Oooh, all caps. You really told us. If you had bothered to read any of the comments posted here over the last few weeks before coming in and presuming to know everyone here, you would know the answer to your questions already. Instead, you chose platitudes and stereotypes. And I'm supposed to consider your opinion worth a damn? Sorry, you blew that when you shilled for your book on your first post.

Eleua said...


Bubbles, and the pain they cause, are not restricted to those that participate. Innoscent bystanders get hurt when bubbles burst.

The housing bubble IS the economy, and once the damage manifests itself in the economy-at-large, millions will be ruined.

Yes, real estate agents will point to the finance industry, and the finance industry will return in-kind, but both are a sinister duo that fleeced mid-America and bankrupted us in the process.

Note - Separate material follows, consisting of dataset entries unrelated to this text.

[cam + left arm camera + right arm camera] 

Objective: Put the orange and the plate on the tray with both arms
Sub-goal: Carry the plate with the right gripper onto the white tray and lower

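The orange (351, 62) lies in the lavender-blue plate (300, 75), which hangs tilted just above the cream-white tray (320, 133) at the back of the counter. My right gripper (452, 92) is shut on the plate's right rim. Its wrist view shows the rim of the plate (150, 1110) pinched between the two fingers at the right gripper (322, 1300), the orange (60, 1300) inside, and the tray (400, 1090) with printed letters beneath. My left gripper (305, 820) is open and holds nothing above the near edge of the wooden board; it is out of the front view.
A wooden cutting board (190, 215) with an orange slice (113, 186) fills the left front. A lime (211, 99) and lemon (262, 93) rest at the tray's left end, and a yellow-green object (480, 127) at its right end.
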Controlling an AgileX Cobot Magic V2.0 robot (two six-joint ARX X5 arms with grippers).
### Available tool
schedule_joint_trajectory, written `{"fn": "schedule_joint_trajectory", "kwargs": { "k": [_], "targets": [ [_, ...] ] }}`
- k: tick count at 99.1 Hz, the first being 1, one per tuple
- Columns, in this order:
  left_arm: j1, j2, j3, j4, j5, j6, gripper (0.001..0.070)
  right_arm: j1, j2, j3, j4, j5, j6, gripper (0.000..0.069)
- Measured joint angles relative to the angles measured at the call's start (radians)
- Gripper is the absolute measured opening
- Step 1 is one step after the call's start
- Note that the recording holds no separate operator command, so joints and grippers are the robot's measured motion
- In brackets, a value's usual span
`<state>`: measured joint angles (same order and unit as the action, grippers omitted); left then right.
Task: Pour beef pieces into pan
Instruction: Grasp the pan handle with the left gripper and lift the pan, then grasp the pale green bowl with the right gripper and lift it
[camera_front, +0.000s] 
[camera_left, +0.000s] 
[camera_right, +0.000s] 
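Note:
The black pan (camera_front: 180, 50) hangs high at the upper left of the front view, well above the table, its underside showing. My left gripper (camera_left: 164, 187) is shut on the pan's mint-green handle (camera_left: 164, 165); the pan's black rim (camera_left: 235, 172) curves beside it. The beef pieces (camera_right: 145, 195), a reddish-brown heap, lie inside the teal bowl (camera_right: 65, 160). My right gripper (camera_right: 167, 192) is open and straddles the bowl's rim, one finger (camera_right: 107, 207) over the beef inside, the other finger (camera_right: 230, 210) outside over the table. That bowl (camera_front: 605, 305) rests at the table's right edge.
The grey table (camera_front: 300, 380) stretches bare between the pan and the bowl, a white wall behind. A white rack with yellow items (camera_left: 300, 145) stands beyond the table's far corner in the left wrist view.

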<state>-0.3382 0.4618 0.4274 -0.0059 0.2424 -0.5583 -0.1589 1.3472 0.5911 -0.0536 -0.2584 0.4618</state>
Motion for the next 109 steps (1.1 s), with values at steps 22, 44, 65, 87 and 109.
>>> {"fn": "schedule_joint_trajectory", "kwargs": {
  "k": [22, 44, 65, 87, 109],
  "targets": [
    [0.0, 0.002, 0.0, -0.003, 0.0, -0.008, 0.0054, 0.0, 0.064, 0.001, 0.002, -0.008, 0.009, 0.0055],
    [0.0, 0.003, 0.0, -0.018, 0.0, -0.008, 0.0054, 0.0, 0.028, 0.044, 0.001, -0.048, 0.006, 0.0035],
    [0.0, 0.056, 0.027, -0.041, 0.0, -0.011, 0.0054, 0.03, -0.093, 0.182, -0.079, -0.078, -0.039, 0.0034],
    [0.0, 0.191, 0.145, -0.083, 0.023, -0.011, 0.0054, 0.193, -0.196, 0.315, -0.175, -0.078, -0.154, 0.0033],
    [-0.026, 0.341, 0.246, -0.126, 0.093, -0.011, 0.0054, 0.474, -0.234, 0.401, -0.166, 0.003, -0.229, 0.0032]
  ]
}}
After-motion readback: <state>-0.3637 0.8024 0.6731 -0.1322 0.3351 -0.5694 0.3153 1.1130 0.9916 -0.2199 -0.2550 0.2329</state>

People that distribute propaganda and get-rich-quick schemes are particulary culpable for the mess we have made.

Real estate books, like the DOW 36,000 books that were published 6 years ago, are financial poison.

Eleua said...

people who are not buying or walking away from their houses have to live somewhere

Yes, and they can do it anywhere from 30-60% of what they would pay for PITI. They would also have eliminated their exposure to depreciation, maintenance, and real estate fees.

Now that our summer selling season is behind us, it is amazing just how many vacant homes that didn't sell are now up for rent. People here don't want to hold a vacant house over a long, damp, cold, dark winter.

FLLs have eyes as wide as dinner plates when they see a stable, young, professional family looking in the rental market. They will kiss any amount of ass to get them into their house. Stable payments by civilized people beats the hell out of Section 8, drug dealers, heavy-metal vomit parties, USNavy party pads, and your garden variety deadbeat.

I realize that Arid-zona is on the opposite cycle.